◆ YOUR ASSIGNMENT ◆
Your answer must hold only the lines below from the line containing "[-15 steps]" through the line containing "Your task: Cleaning", each reproduced exactly.

◆ DATA SHOWN ◆
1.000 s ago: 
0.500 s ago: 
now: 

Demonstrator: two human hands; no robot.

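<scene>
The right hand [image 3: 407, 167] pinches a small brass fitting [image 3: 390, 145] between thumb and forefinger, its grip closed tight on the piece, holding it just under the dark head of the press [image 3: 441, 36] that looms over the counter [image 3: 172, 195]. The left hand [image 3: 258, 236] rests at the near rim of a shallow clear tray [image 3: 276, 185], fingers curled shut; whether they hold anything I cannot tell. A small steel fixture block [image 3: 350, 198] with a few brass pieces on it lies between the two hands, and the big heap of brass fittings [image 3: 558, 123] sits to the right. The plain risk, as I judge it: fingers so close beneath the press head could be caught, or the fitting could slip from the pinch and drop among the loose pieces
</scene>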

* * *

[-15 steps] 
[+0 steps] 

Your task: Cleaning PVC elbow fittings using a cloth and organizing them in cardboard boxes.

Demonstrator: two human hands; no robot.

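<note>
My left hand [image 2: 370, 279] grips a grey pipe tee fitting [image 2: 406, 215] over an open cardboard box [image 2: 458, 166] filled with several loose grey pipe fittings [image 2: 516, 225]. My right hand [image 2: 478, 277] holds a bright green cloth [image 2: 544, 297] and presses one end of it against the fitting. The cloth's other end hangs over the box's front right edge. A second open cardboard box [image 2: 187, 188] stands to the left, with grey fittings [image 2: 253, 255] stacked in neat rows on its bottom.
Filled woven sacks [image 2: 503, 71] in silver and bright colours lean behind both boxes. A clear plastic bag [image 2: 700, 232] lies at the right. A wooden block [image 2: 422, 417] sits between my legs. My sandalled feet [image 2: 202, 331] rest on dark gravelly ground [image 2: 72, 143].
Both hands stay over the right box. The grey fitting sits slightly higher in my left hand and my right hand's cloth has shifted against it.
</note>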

◆ RESULT ◆
[-15 steps] 
[+0 steps] 

Your task: Cleaning PVC elbow fittings using a cloth and organizing them in cardboard boxes.

Nothing remains to be added to the answer.